§ **WHAT IS NEEDED**
The required result is each line of the entries below containing the string "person".

SUPPLIED ENTRIES Block Start

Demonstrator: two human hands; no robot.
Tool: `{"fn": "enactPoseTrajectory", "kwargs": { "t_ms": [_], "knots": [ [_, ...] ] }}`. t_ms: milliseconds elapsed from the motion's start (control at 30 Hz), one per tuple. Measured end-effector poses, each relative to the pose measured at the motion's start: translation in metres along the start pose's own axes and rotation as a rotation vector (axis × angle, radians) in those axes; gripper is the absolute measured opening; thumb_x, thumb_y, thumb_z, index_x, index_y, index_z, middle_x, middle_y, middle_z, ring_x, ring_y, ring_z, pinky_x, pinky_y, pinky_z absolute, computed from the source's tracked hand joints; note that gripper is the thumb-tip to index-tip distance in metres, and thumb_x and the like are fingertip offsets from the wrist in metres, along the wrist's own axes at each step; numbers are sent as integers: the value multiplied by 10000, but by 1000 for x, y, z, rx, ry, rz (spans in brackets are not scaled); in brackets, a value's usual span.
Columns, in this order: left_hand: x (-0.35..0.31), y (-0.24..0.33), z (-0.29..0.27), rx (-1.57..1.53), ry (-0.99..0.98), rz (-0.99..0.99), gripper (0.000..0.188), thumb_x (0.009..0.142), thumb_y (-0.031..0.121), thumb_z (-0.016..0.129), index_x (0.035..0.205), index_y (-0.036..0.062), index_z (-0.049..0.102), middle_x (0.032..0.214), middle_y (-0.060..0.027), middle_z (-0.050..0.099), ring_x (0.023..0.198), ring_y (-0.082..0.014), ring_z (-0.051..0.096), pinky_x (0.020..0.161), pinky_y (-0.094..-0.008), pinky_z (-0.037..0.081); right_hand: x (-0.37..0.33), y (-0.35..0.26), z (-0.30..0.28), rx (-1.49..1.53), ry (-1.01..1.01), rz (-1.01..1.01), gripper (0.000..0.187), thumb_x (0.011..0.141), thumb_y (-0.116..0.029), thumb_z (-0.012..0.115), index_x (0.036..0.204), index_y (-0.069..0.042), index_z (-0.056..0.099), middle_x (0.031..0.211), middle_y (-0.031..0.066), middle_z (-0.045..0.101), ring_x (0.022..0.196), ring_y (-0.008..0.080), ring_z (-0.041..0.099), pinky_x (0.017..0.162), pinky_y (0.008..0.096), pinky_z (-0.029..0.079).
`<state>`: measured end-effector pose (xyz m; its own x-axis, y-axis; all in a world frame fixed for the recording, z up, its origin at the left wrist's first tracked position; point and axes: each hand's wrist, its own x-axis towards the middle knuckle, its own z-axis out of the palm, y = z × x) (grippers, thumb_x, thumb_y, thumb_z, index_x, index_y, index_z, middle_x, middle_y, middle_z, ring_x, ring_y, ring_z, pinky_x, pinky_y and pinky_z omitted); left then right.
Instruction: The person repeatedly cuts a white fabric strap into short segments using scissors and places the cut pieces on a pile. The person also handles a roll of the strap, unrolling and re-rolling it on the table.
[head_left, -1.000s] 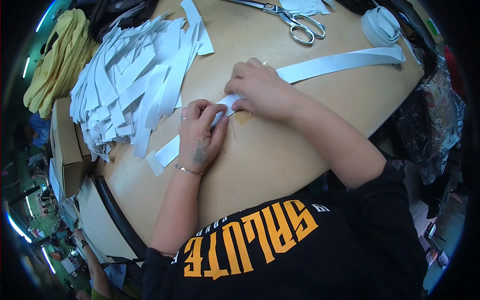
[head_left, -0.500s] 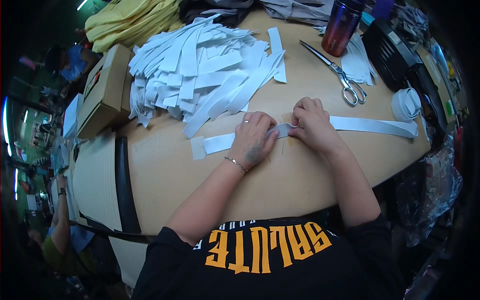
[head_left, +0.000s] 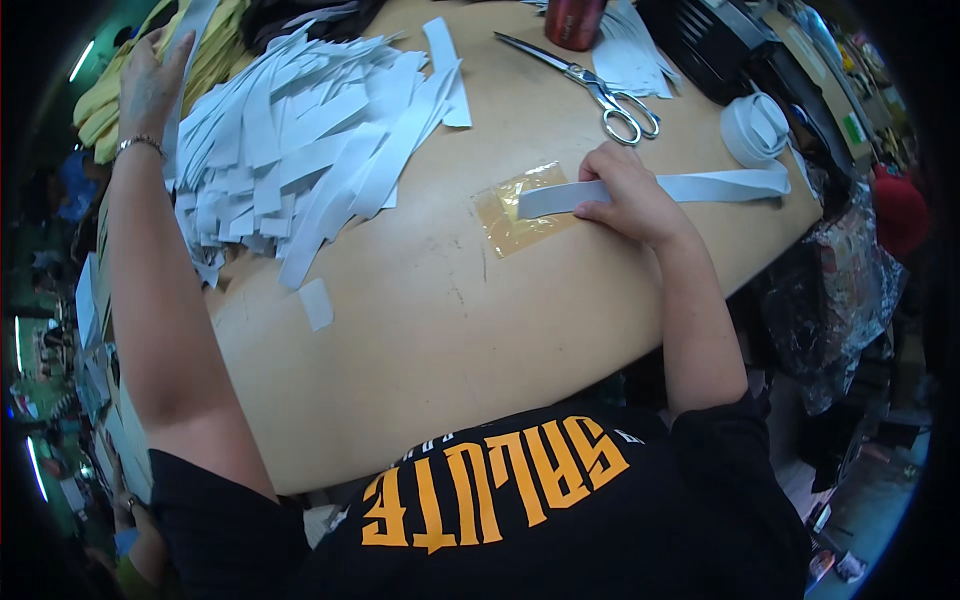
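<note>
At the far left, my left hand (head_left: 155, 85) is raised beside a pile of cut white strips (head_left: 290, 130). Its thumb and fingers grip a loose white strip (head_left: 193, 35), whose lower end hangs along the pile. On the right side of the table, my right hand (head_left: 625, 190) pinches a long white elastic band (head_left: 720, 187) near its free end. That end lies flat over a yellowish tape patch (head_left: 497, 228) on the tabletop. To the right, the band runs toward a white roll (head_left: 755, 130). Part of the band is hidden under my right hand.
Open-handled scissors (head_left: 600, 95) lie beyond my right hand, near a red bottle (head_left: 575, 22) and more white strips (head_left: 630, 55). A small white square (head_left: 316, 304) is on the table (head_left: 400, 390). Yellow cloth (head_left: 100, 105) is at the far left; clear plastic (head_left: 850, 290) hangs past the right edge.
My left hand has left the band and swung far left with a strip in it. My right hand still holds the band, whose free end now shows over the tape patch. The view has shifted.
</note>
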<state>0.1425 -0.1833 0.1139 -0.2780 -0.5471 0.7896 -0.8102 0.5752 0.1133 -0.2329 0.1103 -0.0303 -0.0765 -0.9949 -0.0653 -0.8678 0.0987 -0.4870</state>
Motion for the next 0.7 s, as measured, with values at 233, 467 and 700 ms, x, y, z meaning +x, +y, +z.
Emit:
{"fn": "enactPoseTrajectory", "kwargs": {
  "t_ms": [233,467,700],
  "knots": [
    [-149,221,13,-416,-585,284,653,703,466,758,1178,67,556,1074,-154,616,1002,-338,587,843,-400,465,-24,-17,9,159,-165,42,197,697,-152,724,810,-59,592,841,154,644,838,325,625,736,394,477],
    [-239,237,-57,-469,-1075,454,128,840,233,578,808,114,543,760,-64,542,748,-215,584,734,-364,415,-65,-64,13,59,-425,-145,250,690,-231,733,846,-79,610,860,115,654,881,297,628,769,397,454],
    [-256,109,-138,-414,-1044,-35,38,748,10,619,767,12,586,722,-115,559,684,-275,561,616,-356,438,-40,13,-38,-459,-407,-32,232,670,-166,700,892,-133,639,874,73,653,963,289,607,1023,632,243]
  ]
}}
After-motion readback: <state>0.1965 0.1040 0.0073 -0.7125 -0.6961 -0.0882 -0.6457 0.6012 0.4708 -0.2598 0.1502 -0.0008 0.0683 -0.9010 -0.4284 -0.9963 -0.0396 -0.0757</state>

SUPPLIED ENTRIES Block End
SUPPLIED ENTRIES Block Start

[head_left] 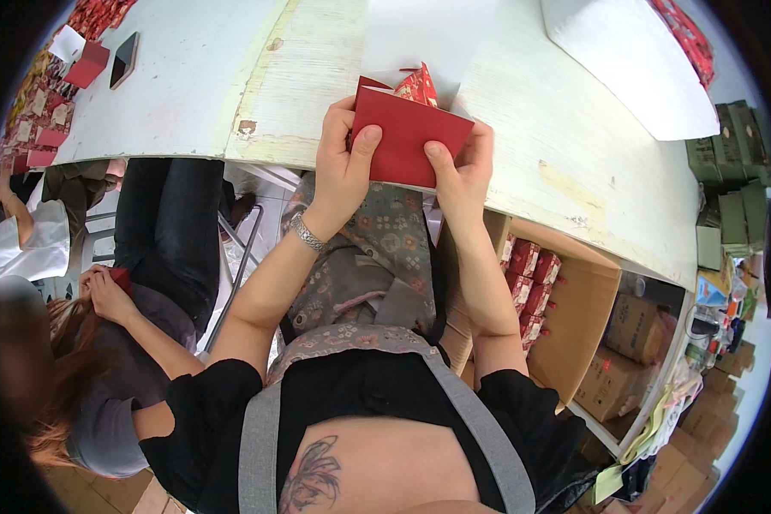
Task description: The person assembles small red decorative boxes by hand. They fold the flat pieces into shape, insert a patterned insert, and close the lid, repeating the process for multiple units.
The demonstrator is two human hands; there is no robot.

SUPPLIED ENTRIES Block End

§ **RESPONSE TO THE EXERCISE**
Instruction: The person repeatedly cuts a white fabric strap into short segments using scissors and places the cut pieces on a pile. The person also handles a roll of the strap, unrolling and re-rolling it on the table.
Task description: The person assembles small red decorative boxes by hand. They fold the flat pieces into shape, insert a patterned insert, and close the lid, repeating the process for multiple units.

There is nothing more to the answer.